DIRECTIONS: Would you please transcribe, exactly as written, the lines of the entries below starting at the one that holds "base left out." and ending at the one that holds "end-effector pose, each", both included?

EXCERPTED DATA:

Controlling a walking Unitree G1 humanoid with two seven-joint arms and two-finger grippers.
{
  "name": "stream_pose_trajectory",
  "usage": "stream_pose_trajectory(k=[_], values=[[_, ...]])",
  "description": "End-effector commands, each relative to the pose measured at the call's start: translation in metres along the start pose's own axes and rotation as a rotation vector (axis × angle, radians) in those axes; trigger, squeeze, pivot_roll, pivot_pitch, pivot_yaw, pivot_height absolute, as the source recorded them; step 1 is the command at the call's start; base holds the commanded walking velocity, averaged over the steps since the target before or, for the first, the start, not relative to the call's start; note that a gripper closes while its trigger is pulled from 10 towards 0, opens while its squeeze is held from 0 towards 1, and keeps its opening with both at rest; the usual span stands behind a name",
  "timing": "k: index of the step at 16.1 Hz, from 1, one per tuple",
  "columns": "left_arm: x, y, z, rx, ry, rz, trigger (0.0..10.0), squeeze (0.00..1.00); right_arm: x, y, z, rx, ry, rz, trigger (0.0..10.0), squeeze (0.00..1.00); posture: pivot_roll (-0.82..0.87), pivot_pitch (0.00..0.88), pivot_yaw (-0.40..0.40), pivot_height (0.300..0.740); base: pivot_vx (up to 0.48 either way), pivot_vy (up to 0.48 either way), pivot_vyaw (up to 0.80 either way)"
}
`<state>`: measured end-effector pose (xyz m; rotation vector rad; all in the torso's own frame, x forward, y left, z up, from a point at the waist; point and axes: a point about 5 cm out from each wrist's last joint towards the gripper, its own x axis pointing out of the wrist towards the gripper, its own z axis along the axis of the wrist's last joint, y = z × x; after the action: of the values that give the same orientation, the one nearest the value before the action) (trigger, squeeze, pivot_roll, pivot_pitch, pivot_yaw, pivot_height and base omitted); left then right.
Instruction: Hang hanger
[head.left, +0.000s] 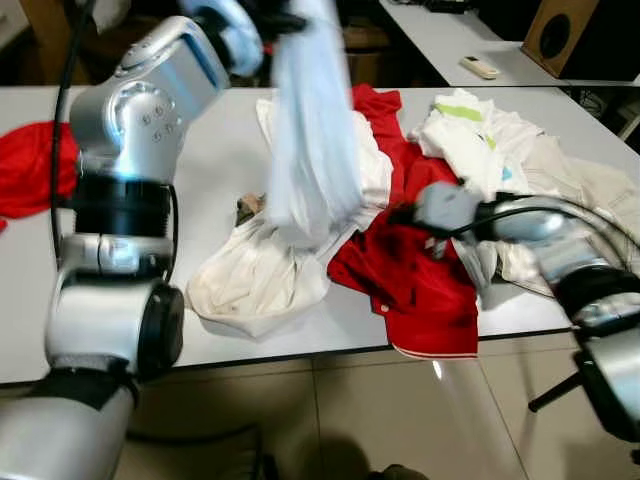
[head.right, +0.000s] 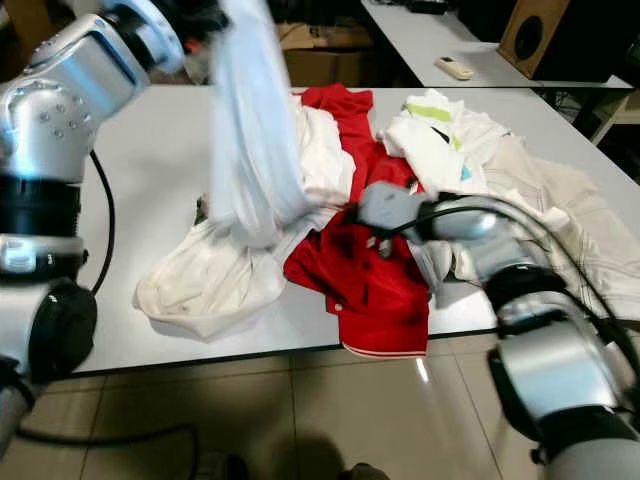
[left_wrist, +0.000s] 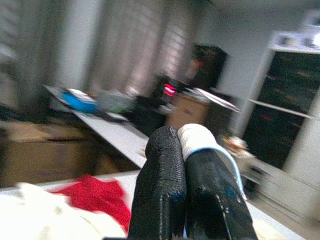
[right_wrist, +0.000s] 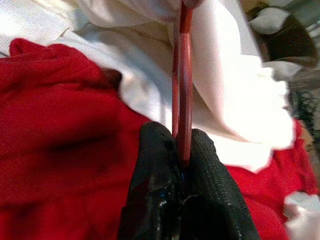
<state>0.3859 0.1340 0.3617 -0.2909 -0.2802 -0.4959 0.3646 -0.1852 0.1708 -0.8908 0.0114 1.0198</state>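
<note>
The hanger (right_wrist: 183, 75) is a thin, dark red bar, seen edge-on and running from the right gripper (right_wrist: 183, 150) up under a white shirt (right_wrist: 235, 90). The right gripper's two black fingers are clamped on its near end, low over a red shirt (head.left: 420, 270) on the white table (head.left: 200, 200). The left gripper (left_wrist: 186, 165) is raised above the table, its fingers pressed together on a white cloth (head.left: 312, 130) that hangs down, blurred; it may be a shirt. More pale clothes (head.left: 470, 130) lie heaped further right.
</note>
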Motion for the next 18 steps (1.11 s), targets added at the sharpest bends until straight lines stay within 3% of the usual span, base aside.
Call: stream_pose_trajectory(k=[1, 2, 4, 7, 8, 12, 18], values=[[0.005, 0.014, 0.01, 0.061, -0.066, 0.109, 10.0, 0.0, -0.008, -0.001, 0.0, 0.009, -0.028, 0.011, 10.0, 0.0, -0.08, 0.0, 0.041, 0.74, 0.0, 0.0, 0.0], [0.006, 0.018, 0.011, 0.072, -0.078, 0.145, 10.0, 0.0, -0.01, -0.002, 0.0, 0.011, -0.033, 0.012, 10.0, 0.0, -0.08, 0.0, 0.041, 0.74, 0.0, 0.0, 0.0], [0.006, 0.045, 0.031, 0.092, -0.201, 0.374, 10.0, 0.0, -0.026, -0.009, 0.0, 0.047, -0.062, 0.0, 10.0, 0.0, -0.09, 0.0, 0.051, 0.74, 0.0, 0.0, 0.0], [-0.001, 0.067, 0.021, 0.15, -0.178, 0.516, 10.0, 0.0, -0.041, -0.018, 0.0, 0.096, -0.08, -0.036, 10.0, 0.0, -0.09, 0.0, 0.058, 0.74, 0.0, 0.0, 0.0], [-0.002, 0.07, -0.003, 0.185, -0.108, 0.511, 10.0, 0.0, -0.055, -0.024, 0.005, 0.113, -0.112, -0.039, 10.0, 0.0, -0.1, 0.0, 0.061, 0.74, 0.0, 0.0, 0.0], [-0.007, 0.068, -0.054, 0.259, 0.044, 0.474, 10.0, 0.0, -0.09, -0.036, 0.021, 0.127, -0.133, 0.046, 10.0, 0.0, -0.1, 0.0, 0.062, 0.74, 0.0, 0.0, 0.0], [-0.007, 0.068, -0.054, 0.259, 0.044, 0.474, 10.0, 0.0, -0.09, -0.036, 0.021, 0.127, -0.133, 0.046, 10.0, 0.0, -0.1, 0.0, 0.062, 0.74, 0.0, 0.0, 0.0]])
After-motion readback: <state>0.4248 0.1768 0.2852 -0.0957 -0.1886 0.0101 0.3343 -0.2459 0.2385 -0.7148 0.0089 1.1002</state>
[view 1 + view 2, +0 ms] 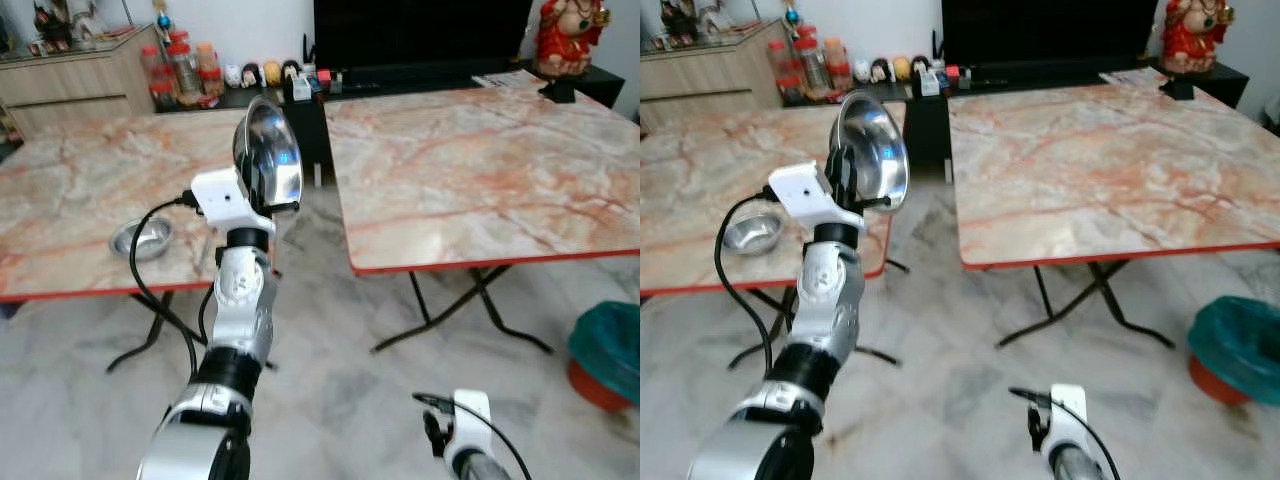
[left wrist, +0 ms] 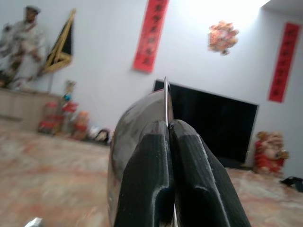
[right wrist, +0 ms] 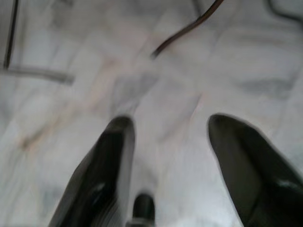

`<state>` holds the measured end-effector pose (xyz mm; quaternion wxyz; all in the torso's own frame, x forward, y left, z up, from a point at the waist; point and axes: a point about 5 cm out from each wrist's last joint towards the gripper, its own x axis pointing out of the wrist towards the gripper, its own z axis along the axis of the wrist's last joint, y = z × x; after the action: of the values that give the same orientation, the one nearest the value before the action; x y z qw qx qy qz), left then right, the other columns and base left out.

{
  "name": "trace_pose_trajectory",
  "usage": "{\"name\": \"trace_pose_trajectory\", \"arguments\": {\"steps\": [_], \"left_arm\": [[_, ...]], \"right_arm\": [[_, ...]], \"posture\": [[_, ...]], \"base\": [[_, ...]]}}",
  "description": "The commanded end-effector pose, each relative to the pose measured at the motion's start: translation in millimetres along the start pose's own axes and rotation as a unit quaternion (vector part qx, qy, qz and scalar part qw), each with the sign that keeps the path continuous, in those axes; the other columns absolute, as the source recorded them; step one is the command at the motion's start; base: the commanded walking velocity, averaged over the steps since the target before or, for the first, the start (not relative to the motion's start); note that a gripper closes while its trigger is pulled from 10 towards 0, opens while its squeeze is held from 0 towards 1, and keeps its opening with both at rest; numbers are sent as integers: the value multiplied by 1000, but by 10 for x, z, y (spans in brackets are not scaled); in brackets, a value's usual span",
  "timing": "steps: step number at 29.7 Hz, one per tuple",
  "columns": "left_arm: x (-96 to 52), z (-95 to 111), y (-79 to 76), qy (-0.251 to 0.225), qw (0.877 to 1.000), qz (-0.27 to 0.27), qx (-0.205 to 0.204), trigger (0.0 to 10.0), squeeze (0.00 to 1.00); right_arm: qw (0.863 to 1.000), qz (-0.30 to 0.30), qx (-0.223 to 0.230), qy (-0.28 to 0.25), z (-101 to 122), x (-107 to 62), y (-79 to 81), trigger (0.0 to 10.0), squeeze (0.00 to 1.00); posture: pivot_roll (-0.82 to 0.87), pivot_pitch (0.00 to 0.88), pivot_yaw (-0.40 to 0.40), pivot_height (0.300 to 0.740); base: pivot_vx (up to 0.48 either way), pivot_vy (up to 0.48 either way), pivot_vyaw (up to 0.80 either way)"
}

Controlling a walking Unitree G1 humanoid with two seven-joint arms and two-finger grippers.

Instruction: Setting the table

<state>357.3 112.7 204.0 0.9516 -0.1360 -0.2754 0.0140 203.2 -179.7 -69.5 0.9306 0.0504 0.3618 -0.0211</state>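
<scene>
My left gripper point(image 1: 262, 190) is raised in front of me, shut on the rim of a shiny steel bowl point(image 1: 268, 153) held on edge, above the gap between two marble tables. In the left wrist view the black fingers point(image 2: 147, 179) pinch the bowl's thin rim point(image 2: 165, 99). A second small steel bowl point(image 1: 141, 238) rests on the left table point(image 1: 70, 190) near its front edge. My right arm hangs low by the floor; its gripper point(image 3: 168, 156) is open with nothing between the fingers.
The right marble table point(image 1: 480, 170) stands bare, with red edging and folding legs. A teal and red basin point(image 1: 610, 355) sits on the floor at right. A dark TV console point(image 1: 420, 40), jars point(image 1: 180, 70) and a red figurine point(image 1: 568, 35) line the back wall.
</scene>
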Motion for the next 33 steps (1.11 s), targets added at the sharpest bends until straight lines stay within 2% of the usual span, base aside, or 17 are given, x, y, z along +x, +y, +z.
{"name": "trace_pose_trajectory", "arguments": {"steps": [1,19,27,28,31,32,33], "left_arm": [[36,68,-17,-15,1000,-8,4,10000,0],[-142,6,146,3,1000,6,18,10000,0],[-446,-151,400,52,997,30,45,10000,0],[-526,-192,459,65,996,33,55,10000,0],[-613,-243,517,83,994,36,63,10000,0],[-726,-340,581,114,990,38,71,10000,0],[-778,-387,609,130,988,38,74,10000,0]], "right_arm": [[1000,3,-6,-7,31,10,22,10000,0],[1000,12,-16,-2,13,9,53,10000,0],[1000,12,-13,-2,16,10,49,10000,0],[1000,13,-13,-2,17,10,52,10000,0],[1000,13,-13,-2,20,11,52,10000,0],[1000,13,-12,-2,20,12,53,10000,0],[1000,13,-12,-2,20,12,54,10000,0]], "posture": [[-32,0,41,740],[-18,0,39,740],[-12,0,37,740],[-11,0,36,740],[-8,0,37,740],[-7,0,38,740],[-7,0,38,740]], "base": [[0,-349,0],[0,-301,0],[0,0,0],[0,0,0],[0,0,0],[0,0,0],[0,0,0]]}}
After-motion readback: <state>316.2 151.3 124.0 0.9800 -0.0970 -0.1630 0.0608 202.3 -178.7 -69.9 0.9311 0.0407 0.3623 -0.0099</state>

ANSWER:
`<state>` holds the measured end-effector pose (xyz mm; quaternion wxyz; all in the torso's own frame, x forward, y left, z up, from a point at the waist; point and axes: a point about 5 cm out from each wrist's last joint towards the gripper, its own x axis pointing out of the wrist towards the gripper, its own z axis along the axis of the wrist's last joint, y = z × x; after the action: of the values that give the same orientation, the one nearest the value before the action; x y z qw qx qy qz), left then right, the other columns and base left out.

{
  "name": "trace_pose_trajectory",
  "usage": "{\"name\": \"trace_pose_trajectory\", \"arguments\": {\"steps\": [_], \"left_arm\": [[_, ...]], \"right_arm\": [[_, ...]], \"posture\": [[_, ...]], \"base\": [[_, ...]]}}",
  "description": "The commanded end-effector pose, each relative to the pose measured at the motion's start: translation in millimetres along the start pose's own axes and rotation as a unit quaternion (vector part qx, qy, qz and scalar part qw), each with the sign that keeps the path continuous, in those axes; the other columns absolute, as the source recorded them; step one is the command at the motion's start; base: the commanded walking velocity, averaged over the steps since the target before or, for the first, the start (not relative to the motion's start); note that a gripper closes while its trigger is pulled from 10 towards 0, opens while its squeeze is held from 0 towards 1, and keeps its opening with both at rest; numbers are sent as integers: the value multiplied by 1000, but by 10 for x, z, y (spans in brackets are not scaled); in brackets, a value's usual span",

Work on the answer is now done.